YOUR OBJECTIVE
Please return all lines in the listing holding the word "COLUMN".
□ □ □ □ □ □ □
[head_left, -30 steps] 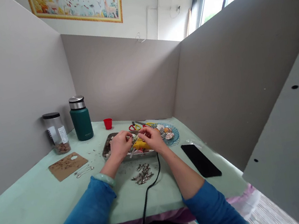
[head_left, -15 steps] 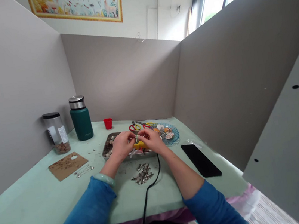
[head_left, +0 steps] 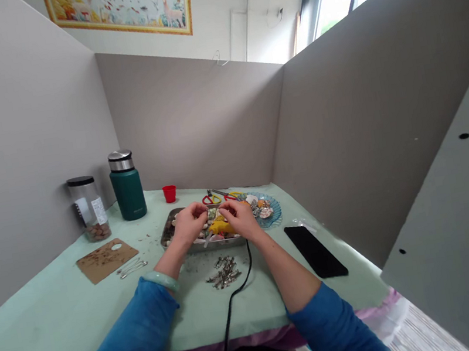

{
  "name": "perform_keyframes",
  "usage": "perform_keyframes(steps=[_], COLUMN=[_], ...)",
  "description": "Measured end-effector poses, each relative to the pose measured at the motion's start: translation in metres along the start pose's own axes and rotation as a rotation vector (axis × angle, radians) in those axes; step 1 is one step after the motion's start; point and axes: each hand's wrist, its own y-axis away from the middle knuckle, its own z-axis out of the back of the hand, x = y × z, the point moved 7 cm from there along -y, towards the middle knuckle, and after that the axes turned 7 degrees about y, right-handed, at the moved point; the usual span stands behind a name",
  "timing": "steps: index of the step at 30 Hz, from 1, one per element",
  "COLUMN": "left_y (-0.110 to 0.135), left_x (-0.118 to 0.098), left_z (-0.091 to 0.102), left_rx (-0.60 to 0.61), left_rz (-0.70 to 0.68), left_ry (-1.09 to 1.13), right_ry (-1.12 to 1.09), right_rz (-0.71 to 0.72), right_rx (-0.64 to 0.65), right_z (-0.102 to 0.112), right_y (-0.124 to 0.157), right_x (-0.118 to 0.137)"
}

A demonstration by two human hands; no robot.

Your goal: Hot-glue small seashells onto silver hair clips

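Observation:
My left hand (head_left: 192, 224) is over the left half of a metal tray (head_left: 179, 249), its thumb and fingertips pinched together. Opposite it, my right hand (head_left: 238, 216) is pinched too, above the tray's right half, with a small pale bit at its fingertips. A gap lies between the two hands. What either hand holds is too small to make out. Below them in the tray lie a yellow object (head_left: 220, 225), perhaps a glue gun, and small pale pieces like shells or stones. A pile of small metal clips or pins (head_left: 224, 272) lies in front of the tray.
A black cord (head_left: 235, 293) runs from the tray over the front edge. At the right are a blue plate (head_left: 276, 211) of ornaments and a black phone-like slab (head_left: 315, 250). Left stand a green bottle (head_left: 128, 192), a jar (head_left: 89, 210) and a brown card (head_left: 106, 261). Pliers (head_left: 211, 198) lie behind.
My hands have drawn apart from nearly touching, the left moving slightly left and the right slightly right. More of the yellow object and the tray's contents shows between them.

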Motion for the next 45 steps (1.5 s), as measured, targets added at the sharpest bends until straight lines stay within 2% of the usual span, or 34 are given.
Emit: perform_keyframes(steps=[4,8,13,23,35,45], left_y=[-0.002,0.001,0.007,0.012,0.014,0.012], left_x=[0.011,0.013,0.013,0.013,0.008,0.012], left_z=[0.000,-0.002,-0.014,-0.021,-0.023,-0.022], left_rx=[-0.007,-0.013,0.103,0.216,0.219,0.196], left_rz=[0.144,0.272,0.399,0.438,0.436,0.429], left_ry=[0.344,0.601,0.820,0.844,0.798,0.776], right_ry=[0.005,-0.019,-0.073,-0.130,-0.102,-0.095], right_rz=[0.005,0.009,0.056,0.125,0.132,0.134], right_rx=[0.001,0.002,0.015,0.020,-0.001,0.026], right_z=[-0.001,0.000,0.002,0.002,0.003,0.000], right_y=[0.000,0.000,0.003,0.005,0.005,0.006], right_x=[0.000,0.002,0.012,0.018,0.019,0.018])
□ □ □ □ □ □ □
SOLUTION TO THIS PROBLEM
  "usage": "perform_keyframes(steps=[_], COLUMN=[_], ...)",
  "COLUMN": "left_y (-0.110 to 0.135), left_x (-0.118 to 0.098), left_z (-0.091 to 0.102), left_rx (-0.60 to 0.61), left_rz (-0.70 to 0.68), left_ry (-1.09 to 1.13), right_ry (-1.12 to 1.09), right_rz (-0.71 to 0.72), right_rx (-0.64 to 0.65), right_z (-0.102 to 0.112), right_y (-0.124 to 0.157), right_x (-0.118 to 0.137)"

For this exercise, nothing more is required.